Они похожи. У Тарковского — Брейгель, Бах и иконы («вот эта краска называется киноварь»), у Бродского — «римская антология». От поклонников обоих веет неофитским самодовольством и дремучестью, как от студента-второкурсника, достигшего определённых высот самоуважения по сравнению с второсортным первокурсным собой. На обоих лежит это несмываемое клеймо — «уважения по сравнению». По сравнению с чем-нибудь советским, с чем-нибудь лапотным, по сравнению с «настоящим, как на Западе», с «вечным» и «мировым».
И, как нет в отечественном искусстве ничего более унылого и советского (в плохом смысле), чем «андеграунд», так и оба
…Бросил взгляд на стол — там лежал небрежно распечатанный блок «Мальборо». Чётко совпали. На Сане были «родные», не индийское барахло, «Ливайсы».
Кабы не этот эпилог, я бы всё по-честному подписал, товарищ следователь, клянусь. А теперь не буду.
Настораживает меня роман, успокаивающийся на «Ливайсах». И какой толк в «лоскутной композиции», если с добавлением каждого нового лоскутка смысл не наращивается, герой не движется от частного к общему, от малого к большому, а раз за разом, соскальзывая с шестерёнки сюжета, возвращается к самому себе, лишь только обрастая мусором смахивающих на сплетни подробностей?
Для чего эта тщательная, доверительно бубнящая на ухо стилистика: «кто с кем, сколько раз, почём», — как в журнале «Семь дней»?
Что это я вообще читал только что?
Где мои законные двадцать процентов?!
Простота лучше воровства, или о чуде Божьем
Смотрели с сыном фильм «Человек-паук», третью часть. Ну, то есть мы с женой смотрели, а он рядом крутился.
Хороший фильм.
Один только вопрос у меня возник. Если бы Песочный Человек сразу объяснил Человеку-Пауку, что грабит инкассаторов, потому что нужны деньги на лечение тяжелобольной дочери (в США почти у четверти граждан нет медицинской страховки), — что тогда наш супергерой, такой чуткий и справедливый, стал бы делать?
Наверное, сказал бы, что всё равно грабить нехорошо. Давай, мол, я лучше устрою благотворительную акцию в пользу твоей девочки. Люди помогут.
А назавтра бы к нему выстроилась очередь из миллиона родителей больных детей. Вот тогда бы я и посмотрел, как он будет спасать мир. Вот это было бы действительно интересно.
Впрочем, судьба больной девочки так и осталась невыясненной — до неё ли после таких схваток, таких полётов? Спасение человечества стоило слезинки ребёнка.
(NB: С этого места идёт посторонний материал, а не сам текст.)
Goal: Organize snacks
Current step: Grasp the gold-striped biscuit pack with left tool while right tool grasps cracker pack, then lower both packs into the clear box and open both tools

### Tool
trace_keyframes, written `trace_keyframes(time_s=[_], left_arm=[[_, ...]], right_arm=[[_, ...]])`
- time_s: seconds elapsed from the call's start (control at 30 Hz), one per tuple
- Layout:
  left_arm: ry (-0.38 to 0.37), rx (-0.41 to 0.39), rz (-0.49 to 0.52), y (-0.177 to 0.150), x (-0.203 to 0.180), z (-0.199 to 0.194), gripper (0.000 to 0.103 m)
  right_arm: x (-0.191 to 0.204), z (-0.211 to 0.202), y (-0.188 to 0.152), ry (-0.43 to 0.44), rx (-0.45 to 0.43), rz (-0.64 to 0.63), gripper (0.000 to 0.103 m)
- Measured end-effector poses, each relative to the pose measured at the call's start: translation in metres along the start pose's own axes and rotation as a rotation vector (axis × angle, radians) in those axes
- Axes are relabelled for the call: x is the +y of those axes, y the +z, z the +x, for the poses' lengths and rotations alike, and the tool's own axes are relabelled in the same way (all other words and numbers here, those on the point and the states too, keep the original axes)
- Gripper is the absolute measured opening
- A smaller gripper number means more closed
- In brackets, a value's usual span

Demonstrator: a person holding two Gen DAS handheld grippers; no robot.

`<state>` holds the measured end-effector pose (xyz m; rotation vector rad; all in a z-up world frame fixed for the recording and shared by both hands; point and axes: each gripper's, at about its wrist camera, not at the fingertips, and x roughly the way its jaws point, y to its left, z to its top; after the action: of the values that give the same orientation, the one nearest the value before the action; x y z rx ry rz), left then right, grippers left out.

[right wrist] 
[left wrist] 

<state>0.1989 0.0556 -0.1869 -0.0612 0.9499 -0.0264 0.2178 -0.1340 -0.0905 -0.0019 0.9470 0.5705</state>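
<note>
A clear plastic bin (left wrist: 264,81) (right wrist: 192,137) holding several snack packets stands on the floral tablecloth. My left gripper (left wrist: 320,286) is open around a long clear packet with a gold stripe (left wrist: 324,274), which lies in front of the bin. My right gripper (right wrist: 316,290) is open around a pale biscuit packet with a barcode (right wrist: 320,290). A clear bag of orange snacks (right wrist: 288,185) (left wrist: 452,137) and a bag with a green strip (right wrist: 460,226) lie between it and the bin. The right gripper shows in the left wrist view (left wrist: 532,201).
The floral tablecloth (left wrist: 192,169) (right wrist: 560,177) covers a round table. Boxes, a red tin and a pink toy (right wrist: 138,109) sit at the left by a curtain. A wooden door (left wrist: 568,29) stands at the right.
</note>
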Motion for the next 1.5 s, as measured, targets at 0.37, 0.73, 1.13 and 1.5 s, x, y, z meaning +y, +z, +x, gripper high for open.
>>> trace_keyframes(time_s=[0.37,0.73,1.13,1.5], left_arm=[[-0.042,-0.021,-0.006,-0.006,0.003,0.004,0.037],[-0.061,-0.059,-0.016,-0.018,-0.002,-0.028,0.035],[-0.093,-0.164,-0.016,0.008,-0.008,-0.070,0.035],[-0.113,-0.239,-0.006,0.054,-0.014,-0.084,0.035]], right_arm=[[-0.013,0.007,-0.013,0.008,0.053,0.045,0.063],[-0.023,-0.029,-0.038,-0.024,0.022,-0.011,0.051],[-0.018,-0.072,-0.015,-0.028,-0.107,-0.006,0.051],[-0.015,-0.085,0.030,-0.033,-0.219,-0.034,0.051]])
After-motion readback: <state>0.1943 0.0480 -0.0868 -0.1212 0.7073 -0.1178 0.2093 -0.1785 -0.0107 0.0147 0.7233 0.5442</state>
Порою, чтоб понять Достоевского, нужно принимать его вкупе с «Человеком-пауком». Как витамины с жирной пищей, чтоб лучше усваивались.
Этот рецепт: «содержательность плюс занимательность» — давно искушает литературные умы. Берёшь мудрую хорошую мысль, от которой множеству людей должно стать хорошо на душе, смазываешь жирком, обваливаешь в сухарях, обжариваешь — сотни тысяч прочтут. А не смазываешь, не обжариваешь — так и остаётся она мудрой, хорошей, но никому не нужной, а следовательно, и бесполезной мыслью.
Жаль только, что в процессе жарки вырабатываются канцерогены…
Иначе говоря, следует ли писать под Бориса Акунина, невозбранно ли это? Или лучше всё же под Достоевского?